Re: RFC - de-clustered raid 60 or 61 algorithm

From: NeilBrown <neilb@suse.com>
To: Wol's lists <antlists@youngman.org.uk>,
	mdraid <linux-raid@vger.kernel.org>
Subject: Re: RFC - de-clustered raid 60 or 61 algorithm
Date: Thu, 08 Feb 2018 14:14:29 +1100	[thread overview]
Message-ID: <876078maui.fsf@notabene.neil.brown.name> (raw)
In-Reply-To: <9f9e737c-d6d1-5cce-8190-14d970320265@youngman.org.uk>

[-- Attachment #1: Type: text/plain, Size: 5555 bytes --]

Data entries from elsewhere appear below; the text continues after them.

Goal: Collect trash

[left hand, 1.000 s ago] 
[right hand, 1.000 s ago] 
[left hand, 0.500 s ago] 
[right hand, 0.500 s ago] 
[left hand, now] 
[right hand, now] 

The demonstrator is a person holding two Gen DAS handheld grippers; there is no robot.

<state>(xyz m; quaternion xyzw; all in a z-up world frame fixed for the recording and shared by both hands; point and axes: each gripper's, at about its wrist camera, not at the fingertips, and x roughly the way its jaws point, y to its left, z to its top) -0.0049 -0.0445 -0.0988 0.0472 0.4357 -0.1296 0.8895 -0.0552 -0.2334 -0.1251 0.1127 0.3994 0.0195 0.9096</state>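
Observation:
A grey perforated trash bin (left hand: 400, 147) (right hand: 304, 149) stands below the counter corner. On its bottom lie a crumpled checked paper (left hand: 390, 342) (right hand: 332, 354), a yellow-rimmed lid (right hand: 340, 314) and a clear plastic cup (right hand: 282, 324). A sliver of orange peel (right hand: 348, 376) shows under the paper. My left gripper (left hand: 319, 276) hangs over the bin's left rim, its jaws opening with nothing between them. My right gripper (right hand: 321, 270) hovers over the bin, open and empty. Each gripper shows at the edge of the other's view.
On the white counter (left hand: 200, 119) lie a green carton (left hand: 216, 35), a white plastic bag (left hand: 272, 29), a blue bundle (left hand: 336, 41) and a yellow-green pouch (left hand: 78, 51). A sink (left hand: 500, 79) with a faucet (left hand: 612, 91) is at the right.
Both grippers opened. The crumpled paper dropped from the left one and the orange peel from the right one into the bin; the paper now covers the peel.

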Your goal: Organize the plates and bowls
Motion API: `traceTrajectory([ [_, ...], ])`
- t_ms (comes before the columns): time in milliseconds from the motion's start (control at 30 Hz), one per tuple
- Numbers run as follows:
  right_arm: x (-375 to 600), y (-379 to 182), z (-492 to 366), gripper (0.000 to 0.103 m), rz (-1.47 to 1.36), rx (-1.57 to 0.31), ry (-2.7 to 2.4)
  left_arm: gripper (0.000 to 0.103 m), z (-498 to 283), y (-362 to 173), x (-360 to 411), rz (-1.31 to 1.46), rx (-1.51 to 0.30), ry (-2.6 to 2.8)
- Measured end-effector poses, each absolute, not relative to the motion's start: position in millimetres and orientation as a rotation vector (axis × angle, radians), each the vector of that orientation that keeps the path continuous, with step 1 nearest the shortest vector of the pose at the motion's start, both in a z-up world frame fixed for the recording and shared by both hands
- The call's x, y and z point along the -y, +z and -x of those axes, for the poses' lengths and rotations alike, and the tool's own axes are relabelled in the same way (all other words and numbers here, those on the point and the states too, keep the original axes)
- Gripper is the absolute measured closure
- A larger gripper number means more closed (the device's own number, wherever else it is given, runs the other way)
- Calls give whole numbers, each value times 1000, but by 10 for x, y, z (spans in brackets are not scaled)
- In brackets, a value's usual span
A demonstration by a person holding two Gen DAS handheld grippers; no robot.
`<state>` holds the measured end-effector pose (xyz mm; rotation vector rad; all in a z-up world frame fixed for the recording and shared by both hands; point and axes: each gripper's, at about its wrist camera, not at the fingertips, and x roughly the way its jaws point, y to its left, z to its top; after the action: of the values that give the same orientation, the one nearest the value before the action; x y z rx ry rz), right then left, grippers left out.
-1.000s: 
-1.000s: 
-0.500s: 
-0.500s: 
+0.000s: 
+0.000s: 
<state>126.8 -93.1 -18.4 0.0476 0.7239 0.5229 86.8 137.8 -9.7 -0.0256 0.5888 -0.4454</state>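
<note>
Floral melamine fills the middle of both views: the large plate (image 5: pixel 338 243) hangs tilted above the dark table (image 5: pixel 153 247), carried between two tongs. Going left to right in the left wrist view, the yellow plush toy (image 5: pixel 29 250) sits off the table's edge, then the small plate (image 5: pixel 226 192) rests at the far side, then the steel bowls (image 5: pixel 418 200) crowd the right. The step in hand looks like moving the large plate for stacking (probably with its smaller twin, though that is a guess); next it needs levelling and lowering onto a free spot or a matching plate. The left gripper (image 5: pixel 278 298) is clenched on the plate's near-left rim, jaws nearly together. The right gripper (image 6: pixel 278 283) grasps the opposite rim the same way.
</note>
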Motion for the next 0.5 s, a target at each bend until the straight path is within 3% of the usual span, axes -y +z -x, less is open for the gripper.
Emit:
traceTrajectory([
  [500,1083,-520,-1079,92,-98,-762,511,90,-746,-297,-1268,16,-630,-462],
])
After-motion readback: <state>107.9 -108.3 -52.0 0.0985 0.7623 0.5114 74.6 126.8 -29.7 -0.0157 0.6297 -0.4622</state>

On Thu, Feb 08 2018, Wol's lists wrote:

> After the de-clustered thread, Neil said it would probably only take a 
> small amount of coding to do something like that. It was also discussed 
> about spreading the load over disks on a reconstruction if there were a 
> lot of disks in an array. I've been trying to get my head round a simple 
> algorithm to smear data over the disks along the lines of raid-10.
>
> Basically, the idea is to define a logical stripe which is a multiple of 
> both the number of physical disks, and of the number of logical disks. 
> Within this logical stripe the blocks are shuffled using prime numbers 
> to make sure we don't get a pathological shuffle.
>
> At present, I've defined the logical stripe to be simply the product of 
> the number of logical disks times the number of mirrors times the number 
> of physical disks. We could shrink this by removing common factors, but 
> we don't need to.
>
> Given a logical block within this stripe, its physical position is 
> calculated by the simple equation "logical block * prime mod logical 
> stripe size". So long as the "prime" does not share any factors with the 
> logical stripe size, then (with one exception) you're not going to get 
> hash collisions, and you're not going to get more than one block per 
> stripe stored on each drive. The exception, of course, is if physical 
> disks is not greater than logical disks. Having the two identical is 
> especially dangerous as users will not expect the pathological behaviour 
> they will get - multiple blocks per stripe stored on the same disk. 
> mdadm will need to detect and reject this layout. I think the best 
> behaviour will be found where logical disks, mirrors, and physical disks 
> don't share any prime factors.
>
> I've been playing with a mirror setup, and if we have two mirrors, we 
> can rebuild any failed disk by coping from two other drives. I think 
> also (I haven't looked at it) that you could do a fast rebuild without 
> impacting other users of the system too much provided you don't swamp 
> i/o bandwidth, as half of the requests for data on the three drives 
> being used for rebuilding could actually be satisfied from other drives.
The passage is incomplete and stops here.